1. How does the GC work? It says "novel reference counting" does that mean it leaks cycles or handles them (either by also tracing or preventing them statically)?
2. Is that the only thing it does to provide a C++-like "resource efficient and predictable runtime"? After all, that's basically Swift (or Python+static types). I think the main improvement that C++ (and C# and Go) have over languages like Java is ability to avoid heap-allocated objects (i.e. stack-allocated structs).
3. it looks like, but it's not entirely clear, that the compiler checks preconditions at compile time - so e.g. I shouldn't be able to call `divide(a, b)` without proving that `b != 0` - is this the correct interpretation? How do you handle mutability and/or concurrency, if at all?
1. By design the language provides some novel memory invariants including, no cycles in the object graph, no old-to-new pointers, and no pointer updates. Thus, we don't need to worry about cycle collection, can greatly reduce the number of Ref-Count operations, and can (later) employ pool allocation more consistently.
2. Bosque also supports by-value types (including the future ability to do by-value unions) and, since the language is referentially transparent, the compiler can aggressively use stack allocation and copy semantics. Also, the collections are all fully determinized and use low-variance implementations to avoid "bad luck" performance anomalies.
3. The compiler does not enforce the checks. They can either be checked at runtime or checked by converting the program into a logical form that Z3 or another theorem prover can check. Values in the language are immutable and there is no concurrency (yet) but since the language is immutable concurrency is by definition data-race free.

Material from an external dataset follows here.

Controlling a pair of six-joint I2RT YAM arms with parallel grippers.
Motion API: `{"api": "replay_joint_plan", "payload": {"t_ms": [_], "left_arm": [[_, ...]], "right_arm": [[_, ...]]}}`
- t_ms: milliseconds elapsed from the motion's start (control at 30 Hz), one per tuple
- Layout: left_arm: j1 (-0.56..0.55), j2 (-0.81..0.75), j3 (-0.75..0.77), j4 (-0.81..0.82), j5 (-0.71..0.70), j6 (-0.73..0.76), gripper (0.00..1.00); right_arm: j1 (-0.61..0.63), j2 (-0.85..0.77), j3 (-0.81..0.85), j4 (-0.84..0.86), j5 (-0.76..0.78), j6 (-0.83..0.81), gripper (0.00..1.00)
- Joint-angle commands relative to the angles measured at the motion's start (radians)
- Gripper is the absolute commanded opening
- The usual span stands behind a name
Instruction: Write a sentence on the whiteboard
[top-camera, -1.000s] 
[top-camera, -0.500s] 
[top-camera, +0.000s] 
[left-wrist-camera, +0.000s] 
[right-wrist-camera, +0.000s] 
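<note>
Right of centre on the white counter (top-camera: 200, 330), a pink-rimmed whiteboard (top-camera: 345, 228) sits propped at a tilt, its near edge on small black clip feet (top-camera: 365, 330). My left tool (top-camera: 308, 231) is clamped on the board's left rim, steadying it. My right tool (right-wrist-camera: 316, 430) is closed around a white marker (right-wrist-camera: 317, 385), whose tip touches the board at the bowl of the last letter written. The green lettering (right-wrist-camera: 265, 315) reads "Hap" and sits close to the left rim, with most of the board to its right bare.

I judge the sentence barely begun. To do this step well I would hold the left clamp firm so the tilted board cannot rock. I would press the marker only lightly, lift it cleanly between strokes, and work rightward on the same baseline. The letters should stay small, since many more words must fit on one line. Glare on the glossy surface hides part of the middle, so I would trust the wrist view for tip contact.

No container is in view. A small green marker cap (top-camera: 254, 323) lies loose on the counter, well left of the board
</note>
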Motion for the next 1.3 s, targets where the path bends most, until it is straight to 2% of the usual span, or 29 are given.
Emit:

" Is that the only thing it does to provide a C++-like "resource efficient and predictable runtime"? After all, that's basically Swift (or Python+static types). I think the main improvement that C++ (and C# and Go) have over languages like Java is ability to avoid heap-allocated objects (i.e. stack-allocated structs)."
function add2(x: Int, y: Int): Int {
return x + y;
}
add2(2, 3) //5
add2(x=2, y=3) //5
add2(y=2, 5) //7
The language already supports '=' operator for assignment of variables in the current scope, so should you use the same operator for denoting value assignment formal parameters in a function call? This can lead to a lot of confusion between variables in the scope and formal parameter names in a function that is called from the current scope.
This seems like a non issue to me and as tomp said, is already done in popular languages without problems. The third example (keyword arguments before positional) does seem a bit odd though, as interleaving positional and keyword arguments seems like a recipe for confusion, but using = for keyword arguments doesn’t seem like a problem to me.
I love this feature - calling named parameters is (for me) a glaring omission from Javascript (and surprisingly Typescript), I know you can define an object argument, but not many do and that’s not very elegant.
Judging from the code snippets, the language supports generic types (`List<T>`). Are there plans to support Higher kinded types? Smth like `typedef Ev<F extends Generic, E>=F<E>`.
The code samples look a lot like Swift, with some C++/Rust/Scala/general ML sprinkled in, so I can't see anything special here directly.
Especially relating to the promise of being as easy as Typescript but as efficient as C++/Rust/etc.
If there are great ideas in here, I'm happy to hear about them, but they should be at least be mentioned and referenced clearly.